→ **TASK PROMPT**
I need the records below retyped exactly.

++++++++++

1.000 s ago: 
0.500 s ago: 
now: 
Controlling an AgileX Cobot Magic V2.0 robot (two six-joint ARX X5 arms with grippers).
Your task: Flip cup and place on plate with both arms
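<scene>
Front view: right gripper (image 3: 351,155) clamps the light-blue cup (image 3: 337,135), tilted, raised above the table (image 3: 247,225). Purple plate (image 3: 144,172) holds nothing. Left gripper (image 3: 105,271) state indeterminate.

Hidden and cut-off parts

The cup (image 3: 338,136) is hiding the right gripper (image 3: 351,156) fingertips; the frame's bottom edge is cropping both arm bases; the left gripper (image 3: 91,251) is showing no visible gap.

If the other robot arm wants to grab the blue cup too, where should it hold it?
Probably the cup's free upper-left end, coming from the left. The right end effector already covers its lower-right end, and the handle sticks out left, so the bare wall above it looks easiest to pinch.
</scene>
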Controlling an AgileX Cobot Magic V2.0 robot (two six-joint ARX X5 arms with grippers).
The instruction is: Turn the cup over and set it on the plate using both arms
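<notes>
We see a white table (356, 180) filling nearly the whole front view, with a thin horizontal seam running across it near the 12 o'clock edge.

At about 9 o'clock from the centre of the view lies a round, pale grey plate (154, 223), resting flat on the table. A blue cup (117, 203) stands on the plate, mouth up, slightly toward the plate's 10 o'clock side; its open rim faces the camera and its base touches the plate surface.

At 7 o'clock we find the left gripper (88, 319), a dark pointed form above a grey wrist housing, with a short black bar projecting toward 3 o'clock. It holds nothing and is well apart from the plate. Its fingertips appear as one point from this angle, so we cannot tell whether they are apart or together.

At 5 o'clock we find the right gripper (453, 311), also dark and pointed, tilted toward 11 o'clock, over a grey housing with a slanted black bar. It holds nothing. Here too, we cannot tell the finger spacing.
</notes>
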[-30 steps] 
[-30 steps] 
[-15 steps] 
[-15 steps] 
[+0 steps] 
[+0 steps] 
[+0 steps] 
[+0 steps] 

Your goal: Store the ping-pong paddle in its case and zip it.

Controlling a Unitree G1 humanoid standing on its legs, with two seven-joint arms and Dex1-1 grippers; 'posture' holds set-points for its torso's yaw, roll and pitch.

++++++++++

→ **RESULT OF THE TASK**
1.000 s ago: 
0.500 s ago: 
now: 
Controlling an AgileX Cobot Magic V2.0 robot (two six-joint ARX X5 arms with grippers).
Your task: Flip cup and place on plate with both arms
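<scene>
Front view: right gripper (image 3: 351,155) clamps the light-blue cup (image 3: 337,135), tilted, raised above the table (image 3: 247,225). Purple plate (image 3: 144,172) holds nothing. Left gripper (image 3: 105,271) state indeterminate.

Hidden and cut-off parts

The cup (image 3: 338,136) is hiding the right gripper (image 3: 351,156) fingertips; the frame's bottom edge is cropping both arm bases; the left gripper (image 3: 91,251) is showing no visible gap.

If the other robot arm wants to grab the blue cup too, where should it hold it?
Probably the cup's free upper-left end, coming from the left. The right end effector already covers its lower-right end, and the handle sticks out left, so the bare wall above it looks easiest to pinch.
</scene>
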Controlling an AgileX Cobot Magic V2.0 robot (two six-joint ARX X5 arms with grippers).
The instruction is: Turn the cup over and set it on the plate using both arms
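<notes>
We see a white table (356, 180) filling nearly the whole front view, with a thin horizontal seam running across it near the 12 o'clock edge.

At about 9 o'clock from the centre of the view lies a round, pale grey plate (154, 223), resting flat on the table. A blue cup (117, 203) stands on the plate, mouth up, slightly toward the plate's 10 o'clock side; its open rim faces the camera and its base touches the plate surface.

At 7 o'clock we find the left gripper (88, 319), a dark pointed form above a grey wrist housing, with a short black bar projecting toward 3 o'clock. It holds nothing and is well apart from the plate. Its fingertips appear as one point from this angle, so we cannot tell whether they are apart or together.

At 5 o'clock we find the right gripper (453, 311), also dark and pointed, tilted toward 11 o'clock, over a grey housing with a slanted black bar. It holds nothing. Here too, we cannot tell the finger spacing.
</notes>
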[-30 steps] 
[-30 steps] 
[-15 steps] 
[-15 steps] 
[+0 steps] 
[+0 steps] 
[+0 steps] 
[+0 steps] 

Your goal: Store the ping-pong paddle in its case and zip it.

Controlling a Unitree G1 humanoid standing on its legs, with two seven-joint arms and Dex1-1 grippers; 'posture' holds set-points for its torso's yaw, roll and pitch.

This concludes the response to the exercise.